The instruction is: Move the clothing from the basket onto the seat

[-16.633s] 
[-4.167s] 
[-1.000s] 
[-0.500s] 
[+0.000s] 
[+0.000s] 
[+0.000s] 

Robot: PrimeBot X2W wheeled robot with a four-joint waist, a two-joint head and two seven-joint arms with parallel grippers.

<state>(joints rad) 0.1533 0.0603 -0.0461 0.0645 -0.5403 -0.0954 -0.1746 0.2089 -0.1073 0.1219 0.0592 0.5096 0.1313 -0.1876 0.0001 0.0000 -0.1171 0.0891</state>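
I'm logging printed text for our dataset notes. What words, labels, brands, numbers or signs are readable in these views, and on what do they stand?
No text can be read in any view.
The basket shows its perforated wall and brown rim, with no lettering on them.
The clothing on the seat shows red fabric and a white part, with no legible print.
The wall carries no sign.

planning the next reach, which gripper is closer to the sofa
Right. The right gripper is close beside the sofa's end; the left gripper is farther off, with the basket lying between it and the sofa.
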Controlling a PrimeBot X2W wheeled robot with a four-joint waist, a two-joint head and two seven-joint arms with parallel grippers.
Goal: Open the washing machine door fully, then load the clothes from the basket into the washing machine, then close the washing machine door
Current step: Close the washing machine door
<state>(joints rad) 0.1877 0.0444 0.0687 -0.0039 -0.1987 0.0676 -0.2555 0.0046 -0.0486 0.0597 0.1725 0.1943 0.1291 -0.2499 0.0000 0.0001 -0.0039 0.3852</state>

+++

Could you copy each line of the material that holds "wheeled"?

Robot: PrimeBot X2W wheeled robot with a four-joint waist, a two-joint head and two seven-joint arms with parallel grippers.
Controlling a PrimeBot X2W wheeled robot with a four-joint waist, a two-joint head and two seven-joint arms with parallel grippers.

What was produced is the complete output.